Have you ever shopped for a computer? When deciding which one to purchase, what did you consider: memory, speed, graphics, price? You probably made your selection by comparing similar models side-by-side. The winner probably had everything the other model had and just a bit more. This process is similar to how some college admissions officers decide on who they admit and who they reject. For example, let’s say Student A has a grade point average of 3.9 and an SAT score of 1520, but so does Student B. So, who gets in? This is where student leadership experience can make a big difference.
To succeed in college, a student has to be not only intelligent, but also motivated. Motivation is something that may be hard to judge when looking solely at grade point averages and test scores. A leader is someone who is recognized as resourceful, driven, a problem-solver and dependable; in other words, leaders are motivated. Students with evidence of leadership experience are very attractive to college admissions officers.
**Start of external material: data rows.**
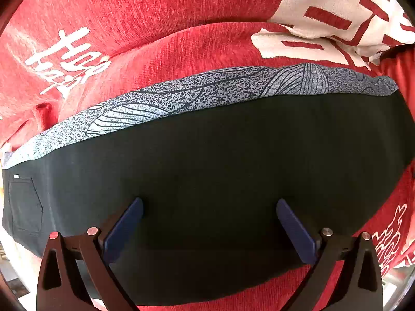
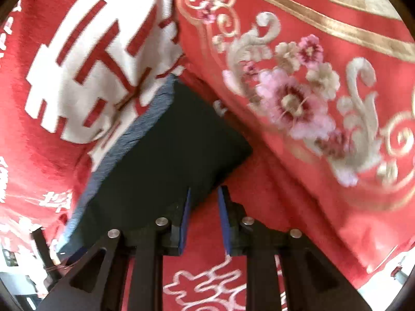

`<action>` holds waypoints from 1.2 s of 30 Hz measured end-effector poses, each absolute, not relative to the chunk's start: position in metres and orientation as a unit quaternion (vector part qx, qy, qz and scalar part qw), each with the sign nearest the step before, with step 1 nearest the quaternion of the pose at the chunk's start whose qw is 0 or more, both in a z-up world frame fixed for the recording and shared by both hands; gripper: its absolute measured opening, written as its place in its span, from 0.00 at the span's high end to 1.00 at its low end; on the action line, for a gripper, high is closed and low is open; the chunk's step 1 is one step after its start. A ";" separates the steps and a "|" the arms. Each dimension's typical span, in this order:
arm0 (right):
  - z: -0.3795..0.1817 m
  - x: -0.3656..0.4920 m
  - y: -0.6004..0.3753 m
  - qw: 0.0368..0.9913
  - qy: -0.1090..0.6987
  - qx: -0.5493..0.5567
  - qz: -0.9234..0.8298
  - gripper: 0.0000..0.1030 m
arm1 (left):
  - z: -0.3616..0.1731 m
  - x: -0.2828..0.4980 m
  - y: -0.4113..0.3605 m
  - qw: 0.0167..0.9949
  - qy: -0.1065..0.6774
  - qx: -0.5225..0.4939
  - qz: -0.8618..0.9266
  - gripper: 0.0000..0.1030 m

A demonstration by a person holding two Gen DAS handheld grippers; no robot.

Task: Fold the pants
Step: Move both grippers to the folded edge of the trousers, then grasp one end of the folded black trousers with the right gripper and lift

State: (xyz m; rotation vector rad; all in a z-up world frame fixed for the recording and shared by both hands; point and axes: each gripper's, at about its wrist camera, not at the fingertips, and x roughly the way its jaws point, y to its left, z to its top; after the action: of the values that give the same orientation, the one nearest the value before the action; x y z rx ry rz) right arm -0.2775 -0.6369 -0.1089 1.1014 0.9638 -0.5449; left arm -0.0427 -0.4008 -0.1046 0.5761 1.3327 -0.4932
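The black pants (image 1: 220, 171) lie flat on a red blanket (image 1: 145, 7), stretched across the left wrist view as a long dark band, with a back pocket (image 1: 24, 204) visible at their left end. Along their far edge a strip of grey speckled fabric with a dark line print (image 1: 207, 90) shows, lying under or against the black cloth; whether it is part of the pants or a separate layer cannot be told. The left gripper (image 1: 209, 204) hovers over the black fabric with its blue-padded fingers (image 1: 124, 230) spread wide, nothing between them.

In the right wrist view the pants (image 2: 166, 155) appear as a dark slab with the grey edge (image 2: 124, 150) on its left side, one corner pointing toward the right gripper (image 2: 204, 194). That gripper's blue pads (image 2: 184, 220) stand a narrow gap apart, red cloth visible between them; the pants' corner lies just ahead of the left pad. The blanket (image 2: 31, 140) carries large white characters (image 2: 103, 59) and white script (image 1: 67, 59). Beside it lies a red floral cloth (image 2: 298, 98) with pink flowers and gold trim.
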 end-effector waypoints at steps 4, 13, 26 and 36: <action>-0.107 -0.252 -0.617 0.717 0.437 0.505 -0.201 0.60 | -0.102 -0.043 -0.401 0.718 0.606 0.260 -0.222 0.00; -0.116 -0.201 -0.579 0.729 0.470 0.478 -0.140 0.59 | -0.077 0.002 -0.415 0.751 0.596 0.209 -0.193 0.00; -0.125 -0.199 -0.574 0.739 0.481 0.456 -0.122 0.59 | -0.097 0.041 -0.424 0.748 0.595 0.232 -0.181 0.00; -0.122 -0.201 -0.571 0.736 0.478 0.461 -0.129 0.59 | -0.086 -0.012 -0.401 0.722 0.609 0.256 -0.205 0.00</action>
State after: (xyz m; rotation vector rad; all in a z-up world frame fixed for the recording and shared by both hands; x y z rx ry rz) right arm -0.2009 -0.5705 -0.1221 1.0127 1.0510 -0.2836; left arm -0.0116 -0.4013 -0.0860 0.5664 1.3463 -0.4521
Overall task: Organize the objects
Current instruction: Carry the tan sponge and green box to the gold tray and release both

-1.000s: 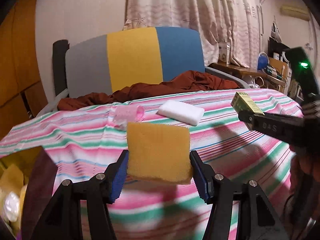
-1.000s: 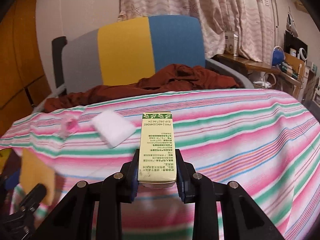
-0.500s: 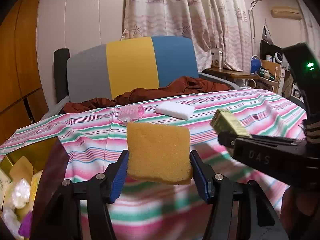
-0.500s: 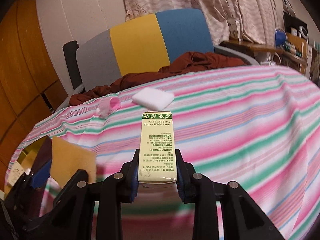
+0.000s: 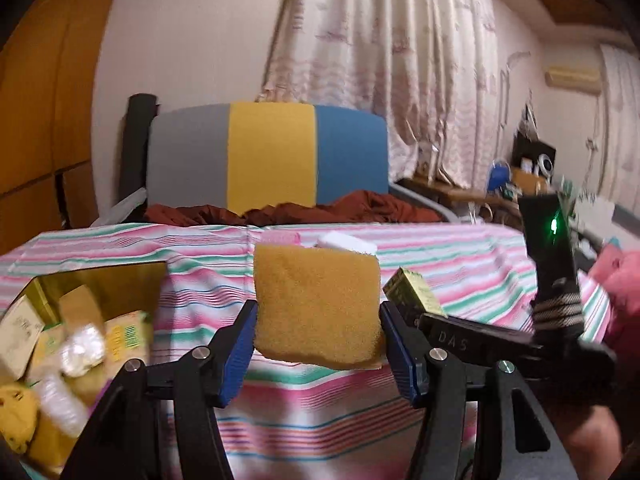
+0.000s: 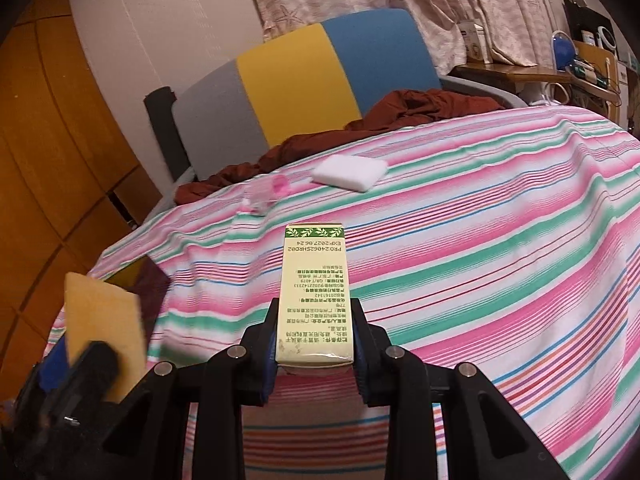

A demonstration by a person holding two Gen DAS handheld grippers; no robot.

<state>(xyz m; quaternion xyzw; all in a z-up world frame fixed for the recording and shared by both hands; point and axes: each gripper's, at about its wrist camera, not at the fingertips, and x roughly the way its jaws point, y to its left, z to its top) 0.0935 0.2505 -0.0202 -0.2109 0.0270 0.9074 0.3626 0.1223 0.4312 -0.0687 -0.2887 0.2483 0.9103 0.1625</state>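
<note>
Where legible, box (image 6: 314, 300): "EXP:2027.06.24", "PRO:240625HR002"; claw (image 5: 416, 320): "DAS".

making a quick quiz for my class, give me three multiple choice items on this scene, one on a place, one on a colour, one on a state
1. Where does the white block lie?
A. on the striped cloth
B. in the box
C. on the chair

2. What colour is the sponge in the left tool?
A. blue
B. yellow-orange
C. white

3. How is the right tool?
A. open and empty
B. shut on the small carton
C. shut on the white block

Answers:
1 A, it rests flat on the striped cloth near the pink bottle.
2 B, the foam between the blue pads is yellow-orange.
3 B, both pads press the small carton sides.
</note>
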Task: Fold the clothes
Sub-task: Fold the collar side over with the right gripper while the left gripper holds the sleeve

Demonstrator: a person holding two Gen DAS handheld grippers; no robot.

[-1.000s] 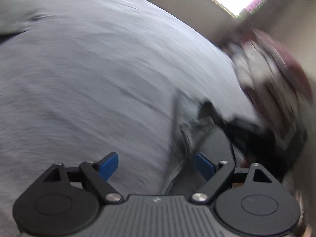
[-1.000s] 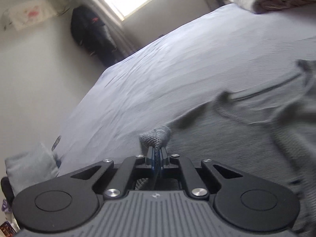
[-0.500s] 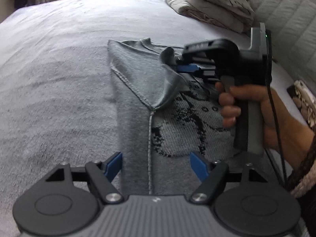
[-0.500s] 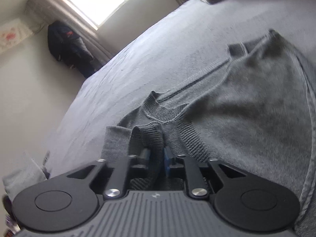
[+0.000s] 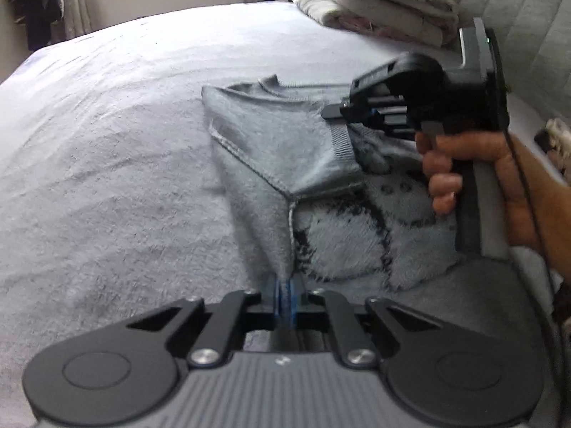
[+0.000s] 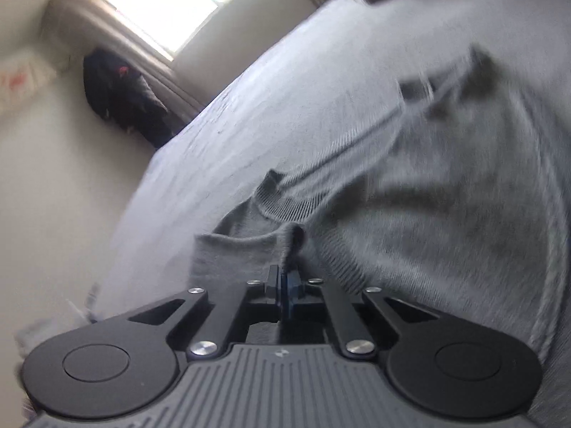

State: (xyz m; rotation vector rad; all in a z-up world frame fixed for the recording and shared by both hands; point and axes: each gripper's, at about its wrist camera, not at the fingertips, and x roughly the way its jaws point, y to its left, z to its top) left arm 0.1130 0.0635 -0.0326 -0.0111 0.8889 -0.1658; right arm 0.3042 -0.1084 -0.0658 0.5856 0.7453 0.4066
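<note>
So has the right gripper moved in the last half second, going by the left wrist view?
Yes. The right gripper has shifted right, away from the grey knit sweater's left edge.

A wide bed (image 5: 107,142) in pale grey fills the room. Folded bedding (image 5: 374,3) lies by a quilted headboard (image 5: 517,28). Bright window (image 6: 171,3), cream walls (image 6: 53,178).

Grey sweater (image 5: 271,149) on pale bedspread (image 5: 107,164); left gripper (image 5: 284,297) pinches its near fold. Ahead to the right, right gripper (image 5: 330,112) clamps a ribbed edge. Folded bedding (image 5: 374,0) lies beyond.
</note>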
Here are a few examples of how you can take on a leadership role during your high school years:
The main thing to remember is quality over quantity. It won’t necessarily impress the admissions panel if you spend a few hours at a dozen different activities during your senior year of high school. Instead, begin early (even 9th or 10th grade) and get involved with activities and clubs that truly interest you. By making a long-term commitment and moving up the ranks in leadership over the course of your high school career, you’ll demonstrate that you are able to succeed both inside and outside of the classroom. Another thing to remember is that you don’t necessarily need to be the top dog to be considered a leader. Joining a charity committee, writing for the paper or mentoring a middle school student would all be considered leadership roles, even though they don’t carry titles like “president” or “captain.” Just be sure you maintain your grades along the way too.
When trying to standout from all the other college applicants, set yourself apart by taking on a leadership role at your school or in your community. It may be your ticket to getting admitted to the school of your choice.